Pull The Wires From The Wall
16 is the number of games that it took Lulu Sanchez to save Wycombe in 1998-99, but not even his cracked gloom-face could imagine going 16 games without defeat in the league, not if away matches were involved.
How times change. Brutal John and his The Project have recast the boundaries of superstition, and when Cheaterborough cruise into town on Saturday, the mythical numberwill be there within our grasp. How sweet it will be to reach the landmark against a club run by Barry Fry and managed by the proven racist Mark Wright.
Italia 90 seems a long time ago, and the media clamour for Wright to be put in the team now seems like a vile dream. But it's true, he was once the saviour, before he predictably turned to darkness and evil. His deserved punishment is a spell in the body-strewn fenlands, his only food the limbs he can pull from within the flat hills of his imagination.

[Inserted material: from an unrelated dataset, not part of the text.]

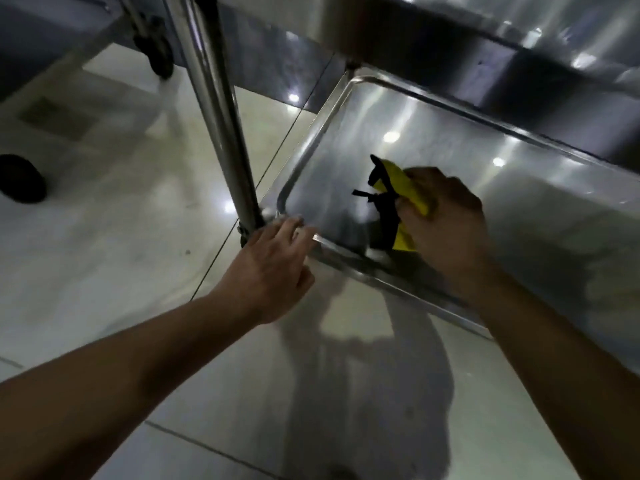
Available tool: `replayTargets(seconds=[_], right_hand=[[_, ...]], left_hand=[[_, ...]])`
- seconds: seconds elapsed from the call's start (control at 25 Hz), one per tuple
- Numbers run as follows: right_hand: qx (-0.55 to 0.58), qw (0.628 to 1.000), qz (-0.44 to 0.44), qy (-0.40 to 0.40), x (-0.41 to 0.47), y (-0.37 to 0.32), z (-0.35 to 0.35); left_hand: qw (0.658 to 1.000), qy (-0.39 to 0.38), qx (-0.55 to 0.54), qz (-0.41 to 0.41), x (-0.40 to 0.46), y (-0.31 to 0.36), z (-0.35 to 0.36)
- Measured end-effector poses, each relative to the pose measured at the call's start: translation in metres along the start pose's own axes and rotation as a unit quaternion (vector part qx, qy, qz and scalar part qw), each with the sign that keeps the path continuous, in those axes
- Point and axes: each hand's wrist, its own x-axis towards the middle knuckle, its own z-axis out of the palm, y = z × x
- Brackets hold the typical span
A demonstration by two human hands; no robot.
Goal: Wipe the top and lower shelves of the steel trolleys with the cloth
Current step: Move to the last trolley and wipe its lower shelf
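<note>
The steel trolley's lower shelf (450, 161) fills the middle right of the head view, a shiny tray with a raised rim. My right hand (446, 220) grips a yellow and black cloth (398, 199) bunched on the shelf near its front left corner. My left hand (273, 268) rests on the shelf's front left corner, fingers over the rim beside the upright steel post (221, 126). The trolley's top shelf (519, 29) hangs over the scene at the upper right, seen from below.
Glossy pale floor tiles (121, 237) spread out to the left and below. A second trolley's black caster (159, 53) and frame stand at the upper left. A dark round object (20, 178) sits on the floor at the left edge.
</note>
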Motion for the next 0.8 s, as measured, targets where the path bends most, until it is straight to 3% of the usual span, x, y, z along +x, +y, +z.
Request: replayTargets(seconds=[0.12, 0.24, 0.32, 0.48, 0.56, 0.72, 0.8], right_hand=[[0.017, 0.998, 0.009, 0.054, 0.041, 0.011, 0.009], [0.023, 0.994, -0.003, 0.108, 0.088, 0.016, 0.033], [-0.001, 0.996, 0.010, 0.084, 0.121, 0.021, 0.053], [-0.086, 0.992, 0.071, -0.056, 0.149, 0.029, 0.101], [-0.073, 0.996, 0.033, -0.039, 0.139, 0.014, 0.114], [-0.027, 0.991, -0.131, 0.002, 0.054, -0.036, 0.136], [0.000, 0.979, -0.202, -0.030, 0.019, -0.045, 0.138]], left_hand=[[1.000, 0.013, 0.019, 0.014, 0.010, -0.005, 0.010], [0.997, 0.050, -0.051, -0.013, 0.000, -0.007, 0.013], [0.997, 0.049, -0.046, -0.021, -0.011, -0.011, 0.016], [0.998, 0.042, -0.038, -0.018, -0.018, -0.021, 0.021], [0.998, 0.041, -0.048, -0.016, -0.021, -0.026, 0.023], [0.994, 0.069, -0.086, -0.022, -0.024, -0.028, 0.026], [0.994, 0.066, -0.080, -0.029, -0.027, -0.028, 0.027]])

It is a shame that Joe Ross is not the referee on Saturday, as his emnity could feed our dignity, and penalties would flow from the heavens into our eager, breadcrumby mouths.

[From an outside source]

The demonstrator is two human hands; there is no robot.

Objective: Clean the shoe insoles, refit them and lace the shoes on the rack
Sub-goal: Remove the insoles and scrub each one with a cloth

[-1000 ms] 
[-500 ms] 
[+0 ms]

Meat Clinic Rules: Ice Ice Baby
Bigmouth Strikes Again
Timber Tone Adams has been spouting like a dolphin with a harpoon in its skull again this week, bigging up his chances of a glamour return to England from Holland, preferably not in the lock-down chamber of a P&O ferry from Zeebrugge. (Which I know is in Belgium, fact fans)
The man is rapidly becoming a laughing stock, and, if rumours are to be believed, was seen last week trying to knock down a dam in northern Holland with a vintage foam hammer from Mallett's Mallet. This is not the action of a man ready to go to an educated club, like Middlesbrough.

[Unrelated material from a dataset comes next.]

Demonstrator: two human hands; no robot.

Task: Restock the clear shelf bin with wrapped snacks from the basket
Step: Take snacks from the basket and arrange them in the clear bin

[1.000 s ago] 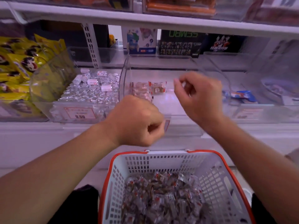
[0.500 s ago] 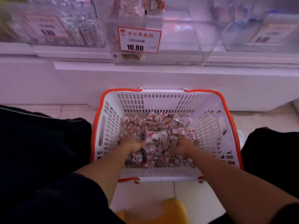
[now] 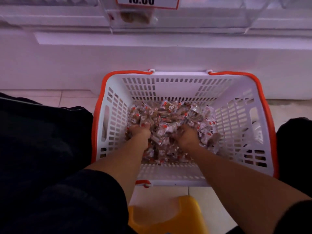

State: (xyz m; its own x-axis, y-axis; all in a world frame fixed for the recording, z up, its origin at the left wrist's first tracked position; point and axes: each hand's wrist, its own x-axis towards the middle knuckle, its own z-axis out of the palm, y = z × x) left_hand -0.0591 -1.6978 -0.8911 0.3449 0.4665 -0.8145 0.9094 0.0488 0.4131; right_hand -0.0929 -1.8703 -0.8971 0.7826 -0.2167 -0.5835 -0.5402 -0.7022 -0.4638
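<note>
A white basket with an orange rim (image 3: pixel 182 85) stands on the floor between my knees. A heap of small wrapped snacks (image 3: pixel 170 114) in clear, red and white wrappers covers its bottom. My left hand (image 3: pixel 139 133) is sunk in the left side of the heap, its fingers curled round a bunch of snacks. My right hand (image 3: pixel 185 136) digs into the middle right, fingers curled into the snacks too. The clear shelf bin (image 3: pixel 211 17) shows only by its lower front at the top, with a 10.80 price label (image 3: pixel 146 2).
A white shelf base (image 3: pixel 152 54) runs behind the basket. A yellow stool (image 3: pixel 168 215) sits under me at the bottom. My dark-clothed knees flank the basket on the tiled floor (image 3: pixel 74 100).
One second ago both hands were up at the shelf bin. They dropped into the basket and my view tilted down; since half a second ago the fingers have closed deeper into the heap.
</note>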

And let's not forget, Adams is indeed an educated man nowadays. Having eschewed a life of pissing in his underwear while sat round a dinner table, he knuckled down and got his GCSEs, even reading (sic) Shakespeare, who he is probably better than.
Adams then went to college, doing the sort of tinpot Sports Science degree that all the other idiots in your class at school who couldn't actually think for themselves but who still wanted to go to university did. No doubt Adams brought his own brand of thinking to the course, branding leg muscles "unmotivatable" and declaring that the secret to sporting success was in the thick vein of a fisherman's penis.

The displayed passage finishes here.